Fixed-date method. Under this safe harbor, the reasonable time period requirement is automatically met if the plan stipulates that:
- Advances will be made no more than 30 days before the employee pays or incurs the anticipated expense for which the advance is made.
- Expenses must be substantiated within 60 days after they're paid or incurred.
- Advances for unsubstantiated amounts must be returned to the company within 120 days.

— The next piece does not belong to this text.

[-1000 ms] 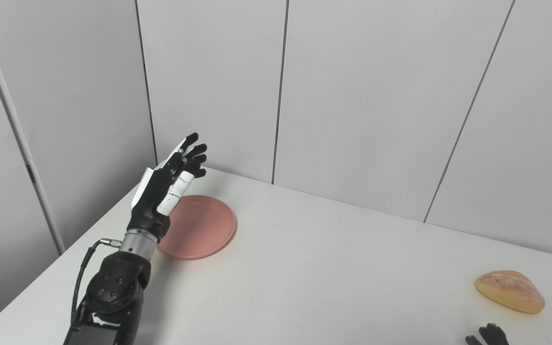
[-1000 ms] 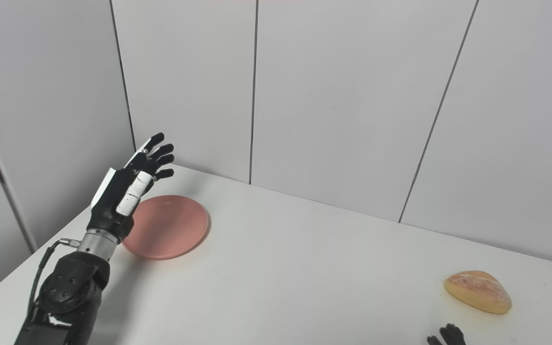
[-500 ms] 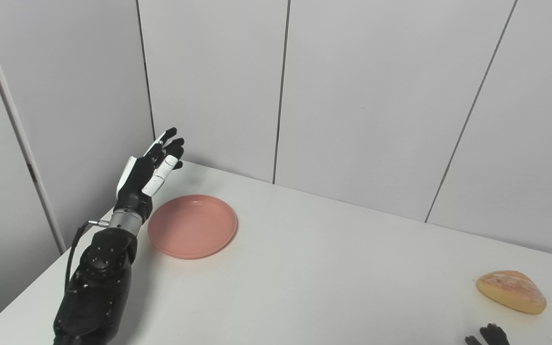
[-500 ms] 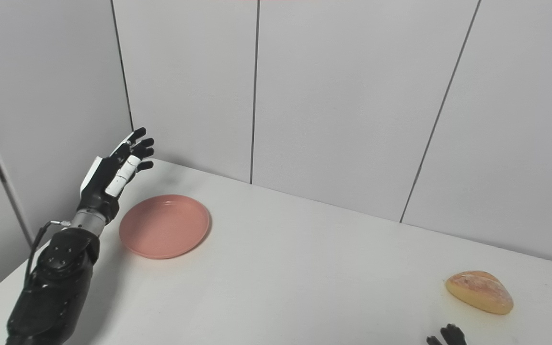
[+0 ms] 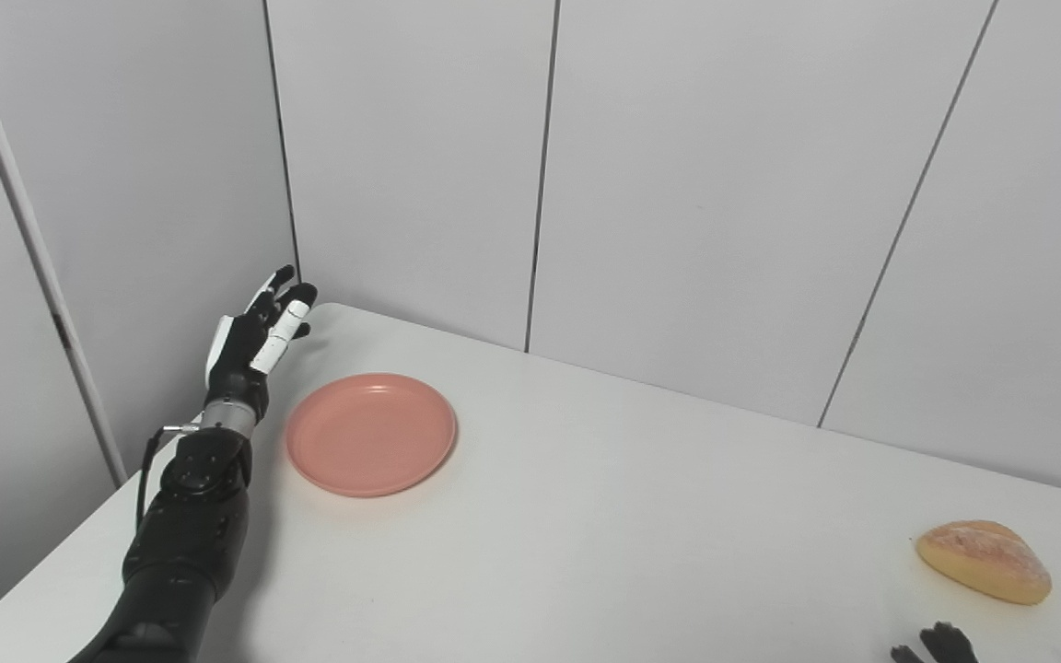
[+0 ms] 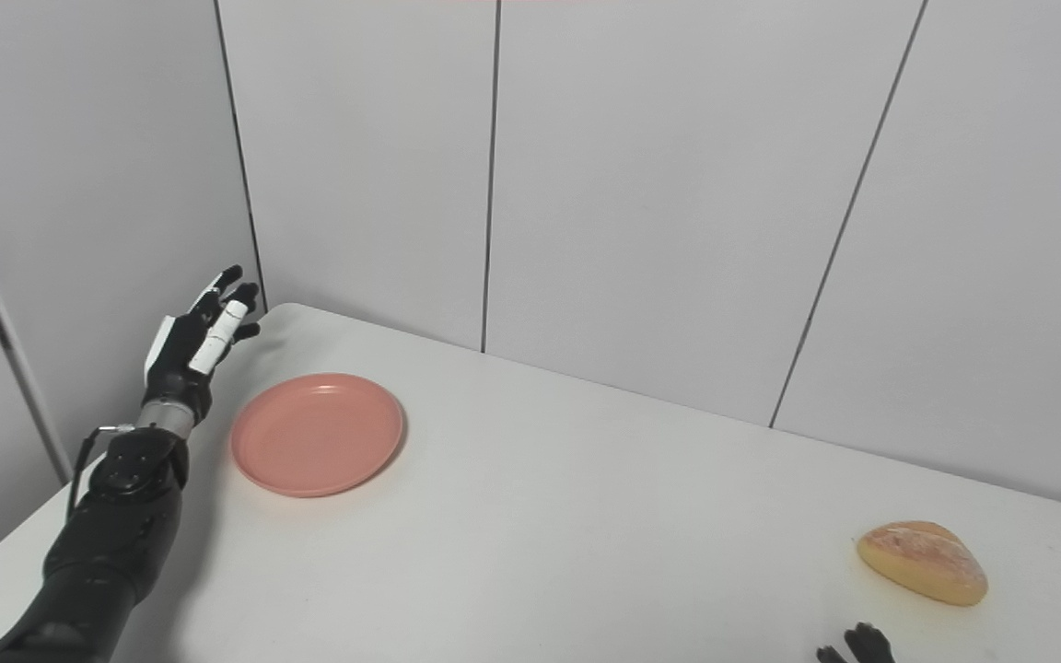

Periodic-statement method. Under this safe harbor, the reasonable time period requirement is automatically met if the plan stipulates that the company will:
- Provide affected employees with statements, no less than quarterly, of the amount of advances that haven't yet been substantiated, and
- Request that any such advances either be substantiated or returned to the company within 120 days after the statement is issued.
Time to Switch?
Under the current tax rules, accountable plans are clearly beneficial to employees with unreimbursed business expenses and to their employers (because the employer's share of federal employment taxes is avoided). If your employees pay out of pocket for business-related expenses, contact your PDR tax advisor to see if an accountable plan is right for your company.
Alternatives to Accountable Plans
What can you do if you don't want to establish an accountable plan? Your company can simply give employees reimbursements or advances with no strings. Those amounts will be treated as additional wages subject to income taxes and federal employment taxes.
Alternatively, your company can begin or continue a policy of not reimbursing employees for paying your business's expenses. As explained in the main article, employees can't claim any deductions for such unreimbursed expenses for 2018 through 2025. To compensate for that change in the tax law, the company could make "tax adjustment" payments to affected employees. Those payments would be treated as additional wages subject to income taxes and federal employment taxes. But they could help affected employees cover the tax detriment caused by the TCJA's disallowance of itemized deductions for unreimbursed company business expenses.